ASSIGNED TASK -
Restate the data below word for word, omitting pictures.

EXERCISE DATA -
================

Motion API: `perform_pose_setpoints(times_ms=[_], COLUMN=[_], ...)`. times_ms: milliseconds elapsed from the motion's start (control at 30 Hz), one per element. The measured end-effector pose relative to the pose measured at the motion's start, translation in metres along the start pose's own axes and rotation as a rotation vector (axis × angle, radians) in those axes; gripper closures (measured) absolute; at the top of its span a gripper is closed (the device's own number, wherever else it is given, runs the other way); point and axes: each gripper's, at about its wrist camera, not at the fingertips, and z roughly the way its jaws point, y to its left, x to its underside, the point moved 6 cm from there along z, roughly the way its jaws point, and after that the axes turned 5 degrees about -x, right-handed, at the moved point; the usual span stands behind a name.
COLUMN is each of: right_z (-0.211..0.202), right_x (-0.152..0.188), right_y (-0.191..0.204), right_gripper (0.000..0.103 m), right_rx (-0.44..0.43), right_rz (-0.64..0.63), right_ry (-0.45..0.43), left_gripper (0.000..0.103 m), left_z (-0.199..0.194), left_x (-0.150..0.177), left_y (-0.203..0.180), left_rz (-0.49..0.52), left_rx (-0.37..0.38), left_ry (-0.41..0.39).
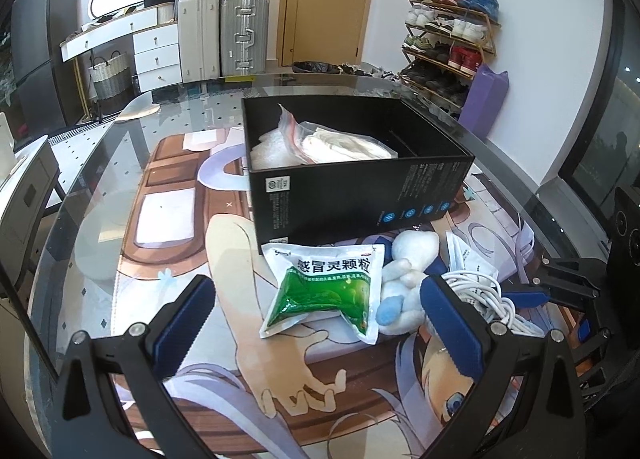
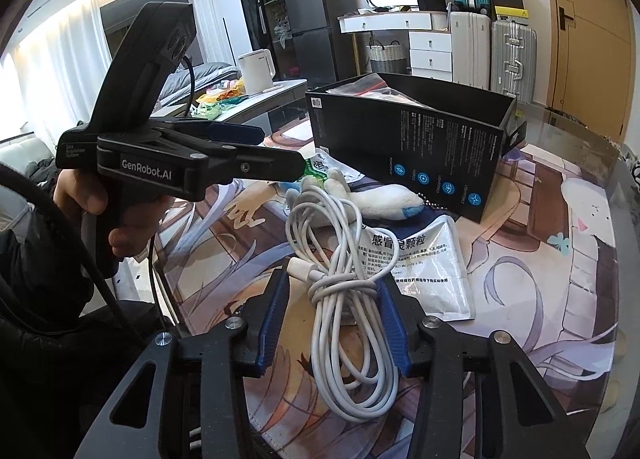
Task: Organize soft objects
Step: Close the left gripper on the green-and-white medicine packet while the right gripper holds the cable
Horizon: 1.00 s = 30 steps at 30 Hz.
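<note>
- The right gripper (image 2: 332, 323) hangs low over the surface (image 2: 560, 243), its blue ribbed jaws spread to either side of a bundled white cable (image 2: 344, 311). Whether the pads already press the cable I cannot tell, so it reads as parted, not clamped.
- The cable is smooth and rubbery, looped and tied round its own middle, with a plug end poking out at the left.
- The left gripper (image 1: 320, 323) has its jaws wide apart and empty, held above a green-and-white sachet (image 1: 326, 289), glossy, crinkled and pillow-like.
- Just beside that sachet lies a white plush toy (image 1: 404, 279) with pale blue tips, fuzzy and limp. A second sachet (image 2: 424, 271) lies face down under part of the cable.
- Beyond them stands the black box (image 1: 356, 195), rigid matte card, open at the top, already holding a zip bag of pale fabric (image 1: 340, 143) and bubble wrap (image 1: 266, 151).
- Judged so, the job is partly done: the cable, the toy and both sachets are yet to go in.
</note>
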Motion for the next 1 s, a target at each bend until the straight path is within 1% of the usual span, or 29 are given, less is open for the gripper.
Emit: perform_pose_setpoints(times_ms=[133,300,467,667,800,1000], right_z=[-0.003,-0.008,-0.016,-0.021,-0.023,-0.027], right_x=[-0.001,-0.005,-0.01,-0.013,-0.014,-0.017], right_y=[0.0,-0.001,-0.002,-0.002,-0.003,-0.007], right_gripper=[0.058,0.058,0.058,0.058,0.058,0.058], right_rx=[-0.005,-0.019,-0.037,-0.043,-0.047,-0.072], right_rz=[0.003,0.016,0.033,0.043,0.051,0.085], right_ry=[-0.013,-0.039,-0.08,-0.104,-0.114,-0.135], left_gripper=[0.0,0.0,0.0,0.0,0.0,0.0], left_z=[0.0,0.003,0.007,0.018,0.022,0.027], left_x=[-0.001,-0.003,-0.001,0.007,0.011,0.015], left_y=[0.008,0.022,0.028,0.02,0.012,0.006], left_rz=[-0.027,-0.083,-0.093,-0.039,0.001,0.021], left_rx=[-0.012,-0.023,-0.053,-0.085,-0.085,-0.072], left_ry=[0.001,0.012,0.023,0.058,0.072,0.091])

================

RESULT FOR THIS TASK -
Motion API: `perform_pose_setpoints(times_ms=[_], COLUMN=[_], ...)`. times_ms: milliseconds elapsed from the motion's start (control at 30 Hz), one per element. The measured end-effector pose relative to the pose measured at the motion's start, translation in metres along the start pose's own axes and rotation as a rotation vector (axis × angle, radians) in those axes; gripper closures (measured) absolute; at the top of its span a gripper is closed (the device's own number, wherever else it is given, runs the other way); point and axes: each gripper's, at about its wrist camera, not at the fingertips, and z roughly the way its jaws point, y to its left, x to its underside, the point moved 6 cm from there along z, roughly the way its jaws point, and after that the axes turned 5 degrees about -x, right-handed, at the moved point; the usual span stands behind a name.
COLUMN is each of: right_z (-0.211..0.202), right_x (-0.152..0.188), right_y (-0.191..0.204), right_gripper (0.000..0.103 m), right_rx (-0.44..0.43), right_rz (-0.64..0.63), right_ry (-0.45..0.43), left_gripper (0.000..0.103 m), left_z (-0.199..0.194), left_x (-0.150..0.177), left_y (-0.203..0.180), left_rz (-0.49..0.52), left_rx (-0.37..0.38), left_ry (-0.41..0.39).
Task: Organize soft objects
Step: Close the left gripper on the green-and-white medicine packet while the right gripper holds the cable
Horizon: 1.00 s = 30 steps at 30 Hz.
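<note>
- The right gripper (image 2: 332, 323) hangs low over the surface (image 2: 560, 243), its blue ribbed jaws spread to either side of a bundled white cable (image 2: 344, 311). Whether the pads already press the cable I cannot tell, so it reads as parted, not clamped.
- The cable is smooth and rubbery, looped and tied round its own middle, with a plug end poking out at the left.
- The left gripper (image 1: 320, 323) has its jaws wide apart and empty, held above a green-and-white sachet (image 1: 326, 289), glossy, crinkled and pillow-like.
- Just beside that sachet lies a white plush toy (image 1: 404, 279) with pale blue tips, fuzzy and limp. A second sachet (image 2: 424, 271) lies face down under part of the cable.
- Beyond them stands the black box (image 1: 356, 195), rigid matte card, open at the top, already holding a zip bag of pale fabric (image 1: 340, 143) and bubble wrap (image 1: 266, 151).
- Judged so, the job is partly done: the cable, the toy and both sachets are yet to go in.
</note>
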Motion for the next 1 s, a target at each bend until the straight path is within 1% of the usual span, or 29 are given, less is open for the gripper.
Emit: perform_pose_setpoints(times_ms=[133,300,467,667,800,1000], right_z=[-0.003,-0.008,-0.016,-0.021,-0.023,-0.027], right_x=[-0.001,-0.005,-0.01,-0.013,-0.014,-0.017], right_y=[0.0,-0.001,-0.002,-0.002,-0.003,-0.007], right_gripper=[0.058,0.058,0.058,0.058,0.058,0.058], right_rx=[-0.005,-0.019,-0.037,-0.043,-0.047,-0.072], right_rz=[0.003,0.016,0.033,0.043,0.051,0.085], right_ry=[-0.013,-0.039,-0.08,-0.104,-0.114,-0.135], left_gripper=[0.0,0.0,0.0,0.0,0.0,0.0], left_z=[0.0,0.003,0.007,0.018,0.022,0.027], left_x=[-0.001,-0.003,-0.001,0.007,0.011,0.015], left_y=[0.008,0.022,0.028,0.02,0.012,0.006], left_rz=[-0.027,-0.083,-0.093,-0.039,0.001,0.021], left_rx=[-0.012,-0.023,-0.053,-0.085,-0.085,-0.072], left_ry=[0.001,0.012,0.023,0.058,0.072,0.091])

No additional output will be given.